Ach wrzucisz pieniążek i umywasz ręce. Właśnie po to się o tym mówi
aby uwrażliwić.

› Pokaż wiadomość z nagłówkami


184. Data: 2010-12-23 13:44:17

Temat: Re: Kominek w superstacji
Od: "Ghost" <g...@e...pl> szukaj wiadomości tego autora


Użytkownik "Vilar" <v...@U...TO.op.pl> napisał w wiadomości
news:ievj6h$ea1$1@news.onet.pl...
>
> Użytkownik "Aicha" <b...@t...ja> napisał w wiadomości
> news:ievi7q$9ij$1@news.onet.pl...
>>W dniu 2010-12-23 14:00, Vilar pisze:
>>
>
> Ale, jak się czyta książki o XIV-XV wieku, to nawet biorąc pod uwagę, że
> jest to jakaś tam fikcja literacka, to los ludzi (wszystkich: mężczyzn,
> kobiet, dzieci, osób starszych) poprawił się w, po prostu, nieporównywalny
> sposób.
> I ktoś za te 500 lat też będzie patrzył na nasze czasy z odrobiną wstrętu,
> a sam szukał dziury w całym w zasadach obowiązujących w jego
> społeczeństwie.

Na pierwszy rzut oka.

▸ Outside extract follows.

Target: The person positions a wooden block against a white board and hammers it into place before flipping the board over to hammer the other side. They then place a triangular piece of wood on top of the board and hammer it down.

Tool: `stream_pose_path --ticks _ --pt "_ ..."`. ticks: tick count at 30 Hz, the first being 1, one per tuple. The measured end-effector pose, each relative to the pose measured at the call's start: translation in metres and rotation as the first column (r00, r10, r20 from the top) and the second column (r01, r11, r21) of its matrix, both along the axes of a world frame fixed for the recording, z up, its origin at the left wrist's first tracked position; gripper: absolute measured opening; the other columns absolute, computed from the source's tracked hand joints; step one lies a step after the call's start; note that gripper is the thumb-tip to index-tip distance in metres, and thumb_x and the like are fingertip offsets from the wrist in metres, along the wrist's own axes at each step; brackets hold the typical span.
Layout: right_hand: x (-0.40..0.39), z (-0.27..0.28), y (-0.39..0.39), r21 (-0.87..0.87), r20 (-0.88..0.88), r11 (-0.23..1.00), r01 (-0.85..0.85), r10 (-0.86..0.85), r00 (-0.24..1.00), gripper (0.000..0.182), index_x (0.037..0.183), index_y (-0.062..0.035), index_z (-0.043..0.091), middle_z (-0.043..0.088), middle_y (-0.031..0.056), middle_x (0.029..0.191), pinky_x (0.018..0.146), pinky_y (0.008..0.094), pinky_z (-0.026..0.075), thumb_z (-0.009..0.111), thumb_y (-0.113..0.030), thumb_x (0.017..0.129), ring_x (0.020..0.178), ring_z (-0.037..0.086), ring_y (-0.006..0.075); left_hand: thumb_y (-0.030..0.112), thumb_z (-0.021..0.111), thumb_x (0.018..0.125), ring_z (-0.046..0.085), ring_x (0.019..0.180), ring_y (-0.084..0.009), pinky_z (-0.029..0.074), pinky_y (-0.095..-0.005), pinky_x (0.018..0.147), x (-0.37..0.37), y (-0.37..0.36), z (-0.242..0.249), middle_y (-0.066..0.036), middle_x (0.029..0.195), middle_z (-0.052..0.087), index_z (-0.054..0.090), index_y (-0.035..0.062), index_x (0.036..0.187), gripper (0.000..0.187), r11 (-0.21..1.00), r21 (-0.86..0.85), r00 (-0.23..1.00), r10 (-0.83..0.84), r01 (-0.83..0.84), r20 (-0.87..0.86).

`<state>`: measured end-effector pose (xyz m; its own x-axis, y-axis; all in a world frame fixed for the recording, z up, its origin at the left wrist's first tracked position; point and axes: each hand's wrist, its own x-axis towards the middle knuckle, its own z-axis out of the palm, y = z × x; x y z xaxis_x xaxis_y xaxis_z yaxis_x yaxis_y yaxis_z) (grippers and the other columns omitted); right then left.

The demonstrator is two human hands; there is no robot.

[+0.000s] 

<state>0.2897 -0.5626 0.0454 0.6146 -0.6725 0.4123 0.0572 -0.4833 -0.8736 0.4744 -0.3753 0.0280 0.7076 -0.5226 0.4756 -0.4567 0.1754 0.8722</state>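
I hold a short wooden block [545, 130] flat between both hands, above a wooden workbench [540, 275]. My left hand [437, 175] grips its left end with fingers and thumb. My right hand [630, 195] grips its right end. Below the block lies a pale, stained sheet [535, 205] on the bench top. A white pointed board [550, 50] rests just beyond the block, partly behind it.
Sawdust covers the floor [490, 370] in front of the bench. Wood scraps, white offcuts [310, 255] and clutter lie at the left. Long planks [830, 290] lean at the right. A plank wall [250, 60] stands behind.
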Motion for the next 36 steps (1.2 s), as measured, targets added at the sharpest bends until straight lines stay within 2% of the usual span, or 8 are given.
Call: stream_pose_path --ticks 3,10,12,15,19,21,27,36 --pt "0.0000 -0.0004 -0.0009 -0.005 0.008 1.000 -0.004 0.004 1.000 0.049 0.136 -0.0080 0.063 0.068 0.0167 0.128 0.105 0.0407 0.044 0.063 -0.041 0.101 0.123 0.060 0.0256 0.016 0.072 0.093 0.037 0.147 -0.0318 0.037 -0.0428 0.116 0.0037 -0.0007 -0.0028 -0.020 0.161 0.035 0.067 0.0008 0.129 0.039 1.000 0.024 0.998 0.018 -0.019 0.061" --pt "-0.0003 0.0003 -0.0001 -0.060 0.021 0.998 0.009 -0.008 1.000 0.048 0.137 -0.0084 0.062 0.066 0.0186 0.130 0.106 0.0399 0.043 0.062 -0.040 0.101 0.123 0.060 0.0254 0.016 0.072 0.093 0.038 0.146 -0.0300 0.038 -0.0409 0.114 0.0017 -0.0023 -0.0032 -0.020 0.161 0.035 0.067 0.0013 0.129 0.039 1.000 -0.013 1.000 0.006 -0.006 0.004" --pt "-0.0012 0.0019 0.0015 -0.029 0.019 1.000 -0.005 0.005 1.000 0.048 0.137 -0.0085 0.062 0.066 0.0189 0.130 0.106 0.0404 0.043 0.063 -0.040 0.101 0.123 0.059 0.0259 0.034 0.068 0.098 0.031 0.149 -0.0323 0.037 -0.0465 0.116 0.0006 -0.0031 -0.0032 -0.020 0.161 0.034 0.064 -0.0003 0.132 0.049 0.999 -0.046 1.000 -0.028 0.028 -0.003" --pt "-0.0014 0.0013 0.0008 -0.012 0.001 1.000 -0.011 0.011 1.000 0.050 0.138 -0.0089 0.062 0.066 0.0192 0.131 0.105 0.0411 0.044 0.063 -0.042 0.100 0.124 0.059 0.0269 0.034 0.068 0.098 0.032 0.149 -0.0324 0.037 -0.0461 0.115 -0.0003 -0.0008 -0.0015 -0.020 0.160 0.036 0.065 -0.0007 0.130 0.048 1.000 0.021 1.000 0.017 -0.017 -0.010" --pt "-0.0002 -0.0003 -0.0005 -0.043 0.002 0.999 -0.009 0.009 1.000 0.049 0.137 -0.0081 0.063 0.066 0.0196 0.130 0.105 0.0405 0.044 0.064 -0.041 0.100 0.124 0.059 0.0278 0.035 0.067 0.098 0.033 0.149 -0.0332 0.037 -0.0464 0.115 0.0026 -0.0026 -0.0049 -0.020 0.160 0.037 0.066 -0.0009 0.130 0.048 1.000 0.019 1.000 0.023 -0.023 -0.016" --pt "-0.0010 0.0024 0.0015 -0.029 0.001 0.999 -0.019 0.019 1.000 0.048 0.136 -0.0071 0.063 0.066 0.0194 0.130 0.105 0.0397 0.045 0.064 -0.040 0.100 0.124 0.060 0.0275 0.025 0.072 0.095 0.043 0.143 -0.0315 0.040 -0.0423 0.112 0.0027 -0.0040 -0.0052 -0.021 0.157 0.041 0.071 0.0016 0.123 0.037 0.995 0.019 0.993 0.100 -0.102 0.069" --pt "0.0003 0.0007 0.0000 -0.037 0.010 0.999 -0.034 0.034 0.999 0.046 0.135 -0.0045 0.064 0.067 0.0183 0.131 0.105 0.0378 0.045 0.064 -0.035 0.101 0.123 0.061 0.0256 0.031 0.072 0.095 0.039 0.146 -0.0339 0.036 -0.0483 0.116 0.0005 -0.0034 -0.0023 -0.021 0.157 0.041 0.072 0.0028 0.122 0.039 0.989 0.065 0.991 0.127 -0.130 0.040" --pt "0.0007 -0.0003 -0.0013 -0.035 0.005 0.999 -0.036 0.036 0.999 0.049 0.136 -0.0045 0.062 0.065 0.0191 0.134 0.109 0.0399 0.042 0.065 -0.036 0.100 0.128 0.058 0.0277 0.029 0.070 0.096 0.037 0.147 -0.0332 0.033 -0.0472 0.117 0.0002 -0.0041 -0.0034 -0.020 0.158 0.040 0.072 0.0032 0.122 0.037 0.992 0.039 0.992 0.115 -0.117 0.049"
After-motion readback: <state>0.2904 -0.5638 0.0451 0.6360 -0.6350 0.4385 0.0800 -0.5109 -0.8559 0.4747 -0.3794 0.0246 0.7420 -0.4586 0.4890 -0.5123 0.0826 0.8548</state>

Czlowiek nie swinia o do wszystkiego przywyknie, a
wszystko dzieje sie w samej glowie. I relatywizm rzadzi. Nie ma obiektywnych
kryteriow (no poza np. dlugoscia zycia) i dlatego porownywanie czasow i
orzekanie, ze wtedy to sie strasznie zylo jest nieuprawnione.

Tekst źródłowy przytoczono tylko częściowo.